BEGIN

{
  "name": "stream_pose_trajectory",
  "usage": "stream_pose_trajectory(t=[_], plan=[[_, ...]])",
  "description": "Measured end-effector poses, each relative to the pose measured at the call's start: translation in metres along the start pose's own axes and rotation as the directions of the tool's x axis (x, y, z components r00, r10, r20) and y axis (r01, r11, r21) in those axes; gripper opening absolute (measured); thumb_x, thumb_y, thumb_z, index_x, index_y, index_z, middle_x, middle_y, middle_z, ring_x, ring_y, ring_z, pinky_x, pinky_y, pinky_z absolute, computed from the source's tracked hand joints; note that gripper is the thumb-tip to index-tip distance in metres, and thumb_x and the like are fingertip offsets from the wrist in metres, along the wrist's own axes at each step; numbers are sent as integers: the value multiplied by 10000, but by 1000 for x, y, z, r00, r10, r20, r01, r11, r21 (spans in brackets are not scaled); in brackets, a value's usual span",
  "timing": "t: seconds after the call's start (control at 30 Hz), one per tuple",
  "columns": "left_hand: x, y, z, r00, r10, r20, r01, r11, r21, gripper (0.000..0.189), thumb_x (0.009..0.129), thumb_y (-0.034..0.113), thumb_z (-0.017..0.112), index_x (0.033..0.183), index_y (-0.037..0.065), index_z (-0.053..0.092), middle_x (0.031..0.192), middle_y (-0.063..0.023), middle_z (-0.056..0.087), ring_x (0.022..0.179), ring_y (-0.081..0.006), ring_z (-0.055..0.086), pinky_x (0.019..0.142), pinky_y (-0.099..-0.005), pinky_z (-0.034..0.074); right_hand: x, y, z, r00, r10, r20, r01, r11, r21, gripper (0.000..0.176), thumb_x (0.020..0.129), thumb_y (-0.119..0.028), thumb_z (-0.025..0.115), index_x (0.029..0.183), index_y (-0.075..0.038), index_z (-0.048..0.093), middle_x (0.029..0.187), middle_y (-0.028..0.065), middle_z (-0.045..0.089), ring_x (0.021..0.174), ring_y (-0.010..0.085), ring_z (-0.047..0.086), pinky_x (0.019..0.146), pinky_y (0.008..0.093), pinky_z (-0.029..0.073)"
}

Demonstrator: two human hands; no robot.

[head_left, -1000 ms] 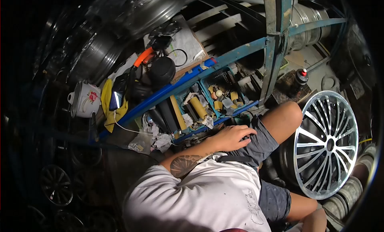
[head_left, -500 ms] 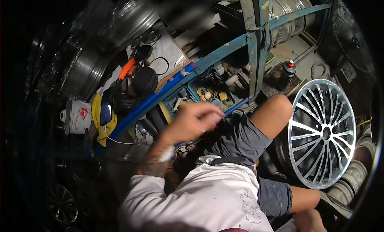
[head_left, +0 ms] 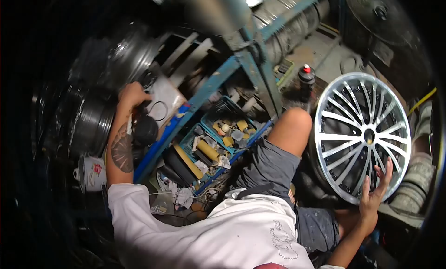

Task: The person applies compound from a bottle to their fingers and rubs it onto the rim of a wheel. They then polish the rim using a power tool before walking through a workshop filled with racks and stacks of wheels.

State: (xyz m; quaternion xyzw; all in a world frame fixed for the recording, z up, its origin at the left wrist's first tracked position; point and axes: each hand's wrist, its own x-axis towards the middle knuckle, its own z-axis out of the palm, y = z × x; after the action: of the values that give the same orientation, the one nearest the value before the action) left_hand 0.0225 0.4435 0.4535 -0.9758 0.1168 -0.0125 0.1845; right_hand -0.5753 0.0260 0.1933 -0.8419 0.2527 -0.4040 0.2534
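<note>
My left hand [head_left: 133, 93] is at the upper left, fingers curled down over dark gear on a pale board [head_left: 168, 95]. What lies under its fingers is hidden. A round black padded thing [head_left: 145, 129] sits just beside the tattooed forearm. At the right, my right hand [head_left: 370, 198] is open, fingers spread, in front of the lower edge of a multi-spoke alloy wheel [head_left: 335, 137]. The wheel has bright silver spokes and dark gaps, and it leans tilted beside my knee. Whether the right hand touches the rim cannot be told.
Teal baskets [head_left: 204, 118] hold yellow and grey pads and scraps. A blue metal frame [head_left: 218, 78] crosses above them. Near the wheel stands a black bottle with a red cap [head_left: 306, 76]. A flowered white pot [head_left: 90, 174] and dark wheel rims [head_left: 93, 123] are at the left.
My left hand has moved from above the baskets to the gear at the upper left. My right hand has risen from the bottom edge to the wheel. The view has shifted.
</note>
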Motion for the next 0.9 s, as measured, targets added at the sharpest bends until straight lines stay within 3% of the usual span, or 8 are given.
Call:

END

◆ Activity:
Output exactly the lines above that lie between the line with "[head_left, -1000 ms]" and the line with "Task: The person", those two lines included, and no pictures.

◆ Finished task:
[head_left, -1000 ms] 
[head_left, -500 ms] 
[head_left, +0 ms] 

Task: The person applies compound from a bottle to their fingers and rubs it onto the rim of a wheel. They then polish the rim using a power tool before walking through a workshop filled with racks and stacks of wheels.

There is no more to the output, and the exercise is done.